Modalità di esercizio: per esercitare i tuoi diritti scrivi a aq@franzlab.com. Il Titolare risponde entro 30 giorni dalla ricezione della richiesta, prorogabili a 90 in caso di complessità (art. 12.3 GDPR).

Reclamo al Garante: hai inoltre diritto di proporre reclamo all'Autorità di controllo competente, in Italia il Garante per la Protezione dei Dati Personali:

• Indirizzo: Piazza Venezia 11, 00187 Roma
• Sito: www.garanteprivacy.it
• Email: garante@gpdp.it
• PEC: protocollo@pec.gpdp.it

Contatti

Per qualsiasi domanda relativa al trattamento dei tuoi dati personali o per esercitare i diritti previsti dagli artt. 15-22 GDPR, puoi contattare il Titolare:

Email: aq@franzlab.com
Indirizzo: Piazza Vittoria 3, 39100 Bolzano (BZ), Italia

Il Titolare risponde entro 30 giorni dalla ricezione della richiesta, prorogabili a 90 giorni in caso di richieste particolarmente complesse o numerose (art. 12.3 GDPR).

Modifiche alla Privacy Policy

franzLAB Società cooperativa si riserva di modificare la presente Privacy Policy in qualsiasi momento per adeguarla a novità normative, organizzative o tecnologiche.

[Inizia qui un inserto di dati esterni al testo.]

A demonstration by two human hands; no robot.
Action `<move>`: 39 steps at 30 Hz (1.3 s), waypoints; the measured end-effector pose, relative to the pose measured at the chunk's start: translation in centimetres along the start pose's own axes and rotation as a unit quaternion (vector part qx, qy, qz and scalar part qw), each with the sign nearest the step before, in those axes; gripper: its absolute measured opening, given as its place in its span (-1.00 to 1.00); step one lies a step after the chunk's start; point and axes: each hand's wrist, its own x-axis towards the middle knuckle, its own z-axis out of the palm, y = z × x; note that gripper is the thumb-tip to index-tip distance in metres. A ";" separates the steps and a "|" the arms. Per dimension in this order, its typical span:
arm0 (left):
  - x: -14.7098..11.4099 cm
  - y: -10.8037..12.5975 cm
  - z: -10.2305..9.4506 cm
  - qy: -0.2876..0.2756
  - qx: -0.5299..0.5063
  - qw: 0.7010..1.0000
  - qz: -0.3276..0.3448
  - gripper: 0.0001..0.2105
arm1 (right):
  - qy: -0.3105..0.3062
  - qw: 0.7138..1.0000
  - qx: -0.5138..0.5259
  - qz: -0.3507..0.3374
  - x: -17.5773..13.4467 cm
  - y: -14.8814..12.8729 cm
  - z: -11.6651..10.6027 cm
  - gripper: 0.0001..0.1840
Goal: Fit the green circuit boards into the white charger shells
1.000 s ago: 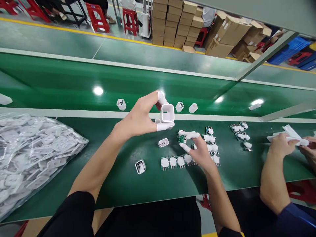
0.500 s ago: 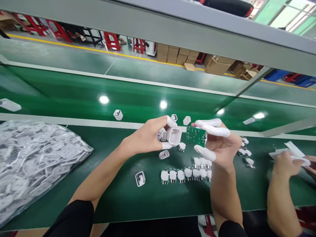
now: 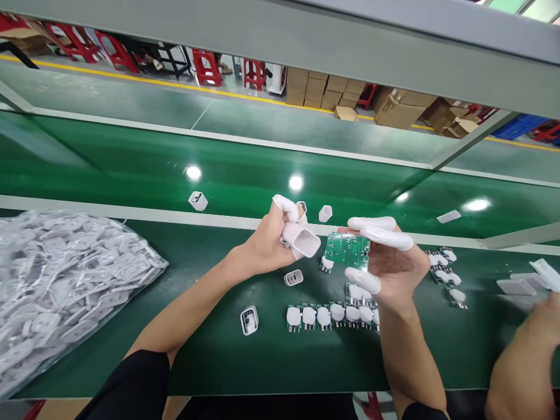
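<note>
White finger cots cover several fingertips on both my hands. My left hand [image 3: 273, 236] is closed around a white charger housing [image 3: 307, 242], its open end tilted toward the right. In my right hand [image 3: 391, 256], a green circuit board [image 3: 347, 249] is pinched between thumb and fingers, face toward me. A small gap separates board and housing. Below them on the bench lie a white end cap with port slots [image 3: 293, 277] and a row of circuit boards with white tops [image 3: 323, 317]. Another open white charger case [image 3: 249, 321] rests nearer me.
A clear bag of white plastic parts [image 3: 70, 291] fills the bench's left side. White housings [image 3: 198, 201] stand beyond the pale rail. More boards [image 3: 446, 268] sit right of my forearm, near a co-worker's arm [image 3: 520, 356]. A grey beam [image 3: 306, 41] crosses above.
My left hand has turned the housing, so its opening now tilts more downward and right. The board in my right hand has shifted slightly. The co-worker's hand has moved right, away from white pieces.
</note>
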 end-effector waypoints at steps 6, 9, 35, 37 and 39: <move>0.9 0.9 0.7 -0.032 -0.131 0.958 -0.253 -0.58 | 0.065 0.997 0.006 0.031 -0.4 0.8 1.2 -0.36; 1.0 0.9 0.8 -0.109 -0.196 0.928 -0.297 -0.58 | 0.096 0.994 -0.002 0.050 -0.5 1.3 1.5 -0.36; -1.3 -1.1 1.8 0.026 0.274 0.947 0.167 -0.35 | 0.080 0.986 -0.135 0.060 -3.8 1.5 2.6 -0.30; -1.2 -1.1 1.9 0.029 0.270 0.947 0.172 -0.34 | 0.080 0.986 -0.129 0.071 -3.8 1.4 2.7 -0.30; -1.2 -1.1 1.9 0.029 0.272 0.946 0.176 -0.34 | 0.082 0.984 -0.142 0.064 -3.8 1.3 2.8 -0.30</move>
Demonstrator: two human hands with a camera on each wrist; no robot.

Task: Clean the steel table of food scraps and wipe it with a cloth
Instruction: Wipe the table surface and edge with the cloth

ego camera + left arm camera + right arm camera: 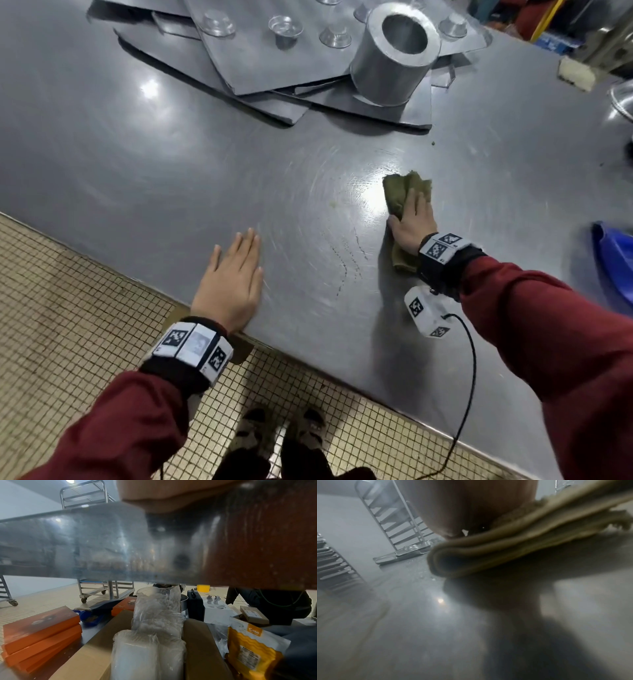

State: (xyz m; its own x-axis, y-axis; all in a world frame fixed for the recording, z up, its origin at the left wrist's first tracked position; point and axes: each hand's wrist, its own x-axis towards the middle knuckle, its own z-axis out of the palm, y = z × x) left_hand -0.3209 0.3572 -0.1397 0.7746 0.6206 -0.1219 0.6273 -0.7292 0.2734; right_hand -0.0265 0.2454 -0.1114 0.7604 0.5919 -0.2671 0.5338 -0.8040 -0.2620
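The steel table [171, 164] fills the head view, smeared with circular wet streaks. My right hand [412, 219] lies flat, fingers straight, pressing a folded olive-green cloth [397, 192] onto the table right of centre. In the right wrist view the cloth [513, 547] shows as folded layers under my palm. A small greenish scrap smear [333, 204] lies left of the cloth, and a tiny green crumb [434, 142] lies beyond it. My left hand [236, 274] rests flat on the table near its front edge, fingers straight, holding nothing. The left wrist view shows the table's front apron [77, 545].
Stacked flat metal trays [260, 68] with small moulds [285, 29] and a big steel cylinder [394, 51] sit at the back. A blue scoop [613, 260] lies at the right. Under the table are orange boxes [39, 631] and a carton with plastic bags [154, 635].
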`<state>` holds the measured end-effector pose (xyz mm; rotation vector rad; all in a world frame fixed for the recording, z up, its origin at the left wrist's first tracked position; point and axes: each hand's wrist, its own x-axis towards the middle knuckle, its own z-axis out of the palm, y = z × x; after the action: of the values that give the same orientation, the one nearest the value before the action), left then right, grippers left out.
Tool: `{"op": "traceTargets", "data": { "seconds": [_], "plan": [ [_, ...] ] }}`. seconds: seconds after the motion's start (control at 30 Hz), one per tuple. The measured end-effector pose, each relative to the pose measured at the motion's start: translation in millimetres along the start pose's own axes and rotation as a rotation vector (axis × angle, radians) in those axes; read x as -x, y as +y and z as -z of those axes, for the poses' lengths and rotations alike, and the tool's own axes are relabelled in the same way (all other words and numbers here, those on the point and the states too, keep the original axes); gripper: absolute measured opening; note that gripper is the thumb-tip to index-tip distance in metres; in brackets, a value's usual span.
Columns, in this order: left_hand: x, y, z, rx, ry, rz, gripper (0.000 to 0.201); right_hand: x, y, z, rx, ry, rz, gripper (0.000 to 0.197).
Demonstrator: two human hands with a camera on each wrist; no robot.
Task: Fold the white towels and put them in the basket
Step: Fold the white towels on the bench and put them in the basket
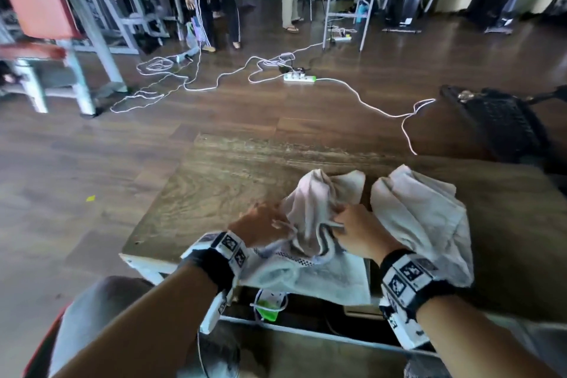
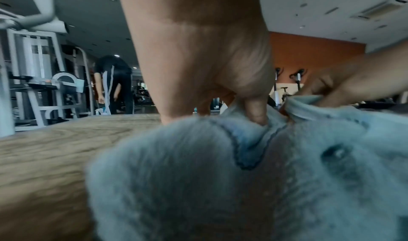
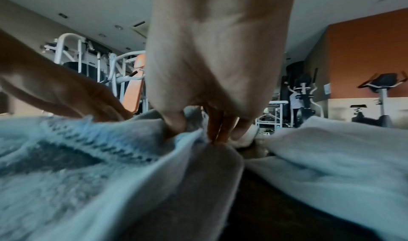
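Both the left hand [image 1: 260, 225] and right hand [image 1: 357, 232] pinch the crumpled towel [image 1: 310, 212] at the table's [image 1: 214, 169] near edge, so (no basket in view) a lopsided pull may drag its overhanging part off or snag the second towel [image 1: 423, 209] beside it.

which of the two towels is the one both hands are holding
The left towel, bunched up at the table's near edge: the left hand and right hand both pinch its folds. The right towel lies beside it, untouched.

A wood-grain table [image 1: 214, 181] bears two crumpled white towels [image 1: 319, 193], side by side.
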<state>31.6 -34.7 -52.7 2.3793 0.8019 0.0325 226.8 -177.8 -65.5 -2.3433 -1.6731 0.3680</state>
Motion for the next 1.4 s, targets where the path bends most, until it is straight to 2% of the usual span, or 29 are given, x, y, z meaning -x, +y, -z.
{"op": "traceTargets", "data": {
  "seconds": [0.07, 0.13, 0.17, 0.23, 0.27, 0.33, 0.4, 0.47, 0.53, 0.6, 0.7, 0.77, 0.83, 0.9, 0.97, 1.03, 1.1, 1.17, 1.27, 1.4],
  "plan": [
    [-17.7, -0.7, -7.1, -0.112, 0.013, -0.038, 0.025, -14.5, -4.9, -3.8, -0.026, -0.013, 0.001, 0.019],
    [-40.3, 4.1, -0.5, -0.196, 0.018, -0.09, 0.028, -31.7, -9.0, 8.5, -0.022, -0.023, 0.002, 0.021],
    [-52.9, 5.2, 9.7, -0.22, 0.062, -0.103, 0.029, -44.2, -8.4, 21.0, -0.033, -0.007, -0.026, 0.021],
    [-79.1, 7.8, 41.0, -0.187, 0.228, -0.098, 0.039, -76.7, -0.3, 51.8, -0.072, 0.128, -0.058, 0.022],
    [-89.8, 9.6, 59.8, -0.171, 0.347, -0.092, 0.045, -94.1, 4.0, 68.5, -0.107, 0.226, -0.026, 0.019],
    [-109.5, 11.8, 95.0, -0.121, 0.564, -0.097, 0.043, -123.1, 7.2, 103.0, -0.17, 0.345, 0.064, 0.015],
    [-120.5, 17.9, 126.7, -0.085, 0.656, -0.102, 0.034, -143.5, 11.7, 134.4, -0.172, 0.416, 0.098, 0.02],
    [-128.0, 15.8, 156.6, -0.088, 0.709, -0.061, 0.023, -155.7, 21.4, 162.4, -0.123, 0.473, -0.013, 0.022],
    [-131.2, 5.1, 181.7, -0.07, 0.751, 0.027, 0.021, -160.3, 34.4, 180.0, -0.08, 0.533, -0.133, 0.017],
    [-131.9, -3.3, 197.2, 0.034, 0.752, 0.105, 0.024, -163.6, 42.5, 182.9, -0.047, 0.561, -0.155, 0.022],
    [-136.6, -3.0, 200.9, 0.155, 0.706, 0.129, 0.018, -166.4, 44.4, 176.5, 0.014, 0.559, -0.193, 0.017],
    [-141.1, 2.0, 196.0, 0.373, 0.674, 0.151, 0.014, -169.5, 45.6, 170.0, -0.001, 0.518, -0.238, 0.023],
    [-147.2, 3.3, 191.8, 0.518, 0.664, 0.154, 0.013, -172.4, 45.9, 167.1, -0.056, 0.511, -0.27, 0.035],
    [-152.7, 1.9, 189.5, 0.539, 0.706, 0.106, 0.01, -173.8, 46.6, 167.1, -0.112, 0.533, -0.274, 0.032],
    [-156.5, -1.1, 188.7, 0.464, 0.778, 0.056, 0.01, -171.7, 45.8, 165.5, -0.13, 0.595, -0.249, 0.019],
    [-153.6, -4.3, 183.1, 0.364, 0.831, 0.049, 0.011, -165.1, 44.9, 162.5, -0.124, 0.678, -0.205, 0.023],
    [-145.3, -9.2, 171.7, 0.341, 0.811, 0.064, 0.014, -155.8, 45.2, 157.9, -0.126, 0.67, -0.208, 0.025],
    [-133.9, -20.9, 158.2, 0.31, 0.758, 0.063, 0.015, -143.3, 48.3, 151.0, -0.112, 0.534, -0.243, 0.017],
    [-103.1, -38.6, 139.2, 0.185, 0.63, 0.113, 0.019, -113.6, 53.1, 135.5, -0.104, 0.37, -0.219, 0.018],
    [-48.8, -40.7, 116.7, 0.099, 0.563, 0.094, 0.022, -64.6, 51.4, 107.7, -0.096, 0.233, -0.098, 0.042]
  ]
}}
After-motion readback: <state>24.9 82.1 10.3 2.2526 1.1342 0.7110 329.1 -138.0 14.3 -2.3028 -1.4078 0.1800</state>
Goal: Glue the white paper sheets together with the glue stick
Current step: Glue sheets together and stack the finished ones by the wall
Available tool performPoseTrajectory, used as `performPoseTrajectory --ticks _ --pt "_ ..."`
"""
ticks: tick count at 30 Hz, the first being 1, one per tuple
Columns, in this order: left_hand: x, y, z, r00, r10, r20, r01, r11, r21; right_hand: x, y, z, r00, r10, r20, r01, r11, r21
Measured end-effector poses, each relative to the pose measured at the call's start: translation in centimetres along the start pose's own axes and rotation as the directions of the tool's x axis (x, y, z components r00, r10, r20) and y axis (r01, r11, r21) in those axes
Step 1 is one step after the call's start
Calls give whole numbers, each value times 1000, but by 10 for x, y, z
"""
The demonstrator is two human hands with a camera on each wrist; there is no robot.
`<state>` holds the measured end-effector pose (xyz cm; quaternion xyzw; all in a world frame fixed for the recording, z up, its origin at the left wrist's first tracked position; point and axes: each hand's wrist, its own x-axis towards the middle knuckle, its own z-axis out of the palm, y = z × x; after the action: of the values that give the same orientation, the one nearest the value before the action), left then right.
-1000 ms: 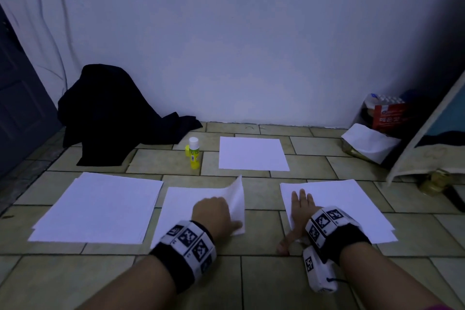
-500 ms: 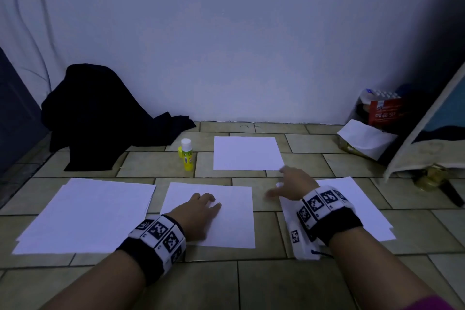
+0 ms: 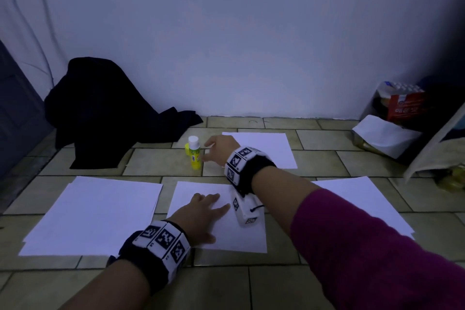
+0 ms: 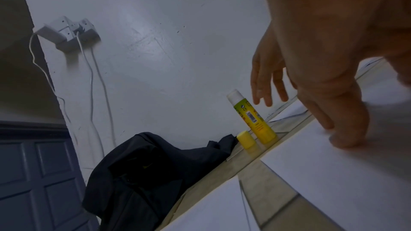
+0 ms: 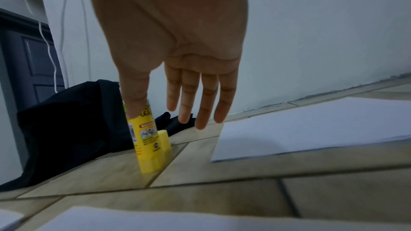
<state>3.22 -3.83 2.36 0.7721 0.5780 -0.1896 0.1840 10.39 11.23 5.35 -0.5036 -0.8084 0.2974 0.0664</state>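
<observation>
A yellow glue stick [image 3: 195, 156] [image 4: 252, 118] [image 5: 146, 140] stands upright and uncapped on the tiled floor, its yellow cap [image 4: 245, 139] [image 5: 164, 140] beside it. My right hand [image 3: 219, 150] [image 5: 177, 94] reaches in from the right with straight, spread fingers, just short of the stick and holding nothing. My left hand [image 3: 201, 214] [image 4: 338, 111] lies flat on the middle white sheet [image 3: 239, 236], fingertips pressing it. Another sheet [image 3: 271, 148] [image 5: 311, 129] lies behind the right hand. A stack of sheets [image 3: 93, 214] is at the left, another stack [image 3: 364, 204] at the right.
A black garment [image 3: 100, 113] is heaped against the wall at the back left. A red-labelled pack [image 3: 402, 106] and crumpled paper [image 3: 385, 133] sit in the back right corner by a leaning board [image 3: 437, 138]. A door [image 3: 15, 113] is at the left.
My right hand left the right stack and travelled forward and left to the glue stick. My left hand let the middle sheet's raised corner down and now lies flat on it.
</observation>
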Motion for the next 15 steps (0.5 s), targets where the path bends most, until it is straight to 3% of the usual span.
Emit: performPoseTrajectory --ticks 5,10,13,15 --pt "2 0 1 1000 -11 20 11 1000 -9 12 -16 6 997 -76 3 76 995 -71" --pt "5 -3 4 999 -10 41 10 1000 -18 12 -7 2 999 -41 5 41 999 1" --pt "5 -1 7 999 -25 45 26 999 -34 1 6 -8 1000 -4 16 0 972 234" --pt "7 2 9 998 -53 35 54 998 -29 -12 16 -16 998 16 65 -43 899 435"
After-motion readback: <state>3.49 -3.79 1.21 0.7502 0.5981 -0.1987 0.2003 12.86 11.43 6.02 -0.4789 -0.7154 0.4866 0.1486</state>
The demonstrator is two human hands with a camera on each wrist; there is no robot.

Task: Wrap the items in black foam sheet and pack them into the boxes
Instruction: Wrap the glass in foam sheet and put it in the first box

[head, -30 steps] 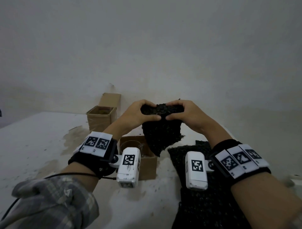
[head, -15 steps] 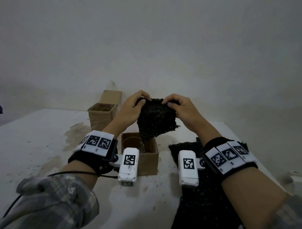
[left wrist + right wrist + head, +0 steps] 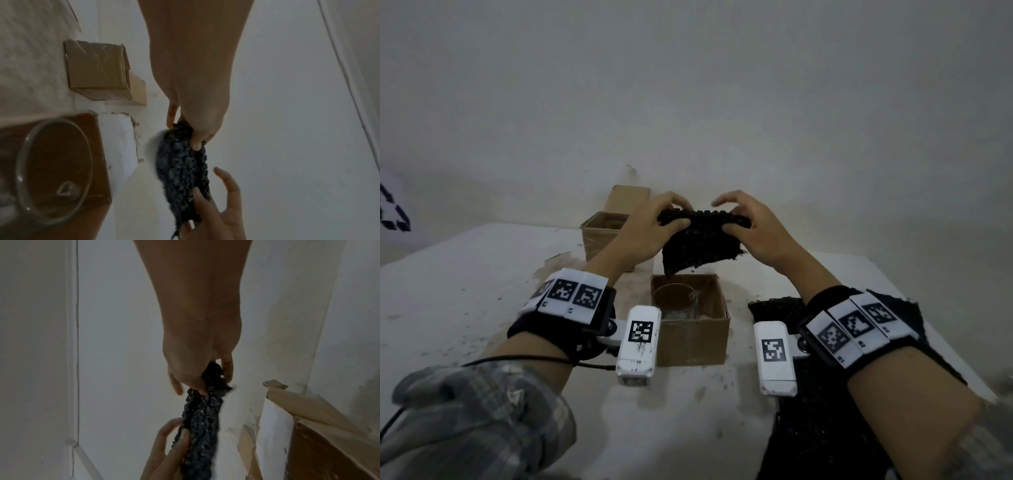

Le modifiche saranno pubblicate su questa pagina con indicazione della data di ultimo aggiornamento.

In caso di modifiche sostanziali che incidano sui trattamenti, gli interessati saranno informati con avviso evidente sul Sito o tramite email, se in possesso del recapito.

Si invita l'utente a consultare periodicamente questa pagina per essere costantemente informato sui trattamenti effettuati.

Cookie Policy dedicata

Per informazioni dettagliate sui cookie e sugli strumenti di tracciamento installati sul Sito, sulle relative finalità, durate, fornitori e modalità per gestire o revocare il consenso, si rinvia alla Cookie Policy, parte integrante della presente Privacy Policy.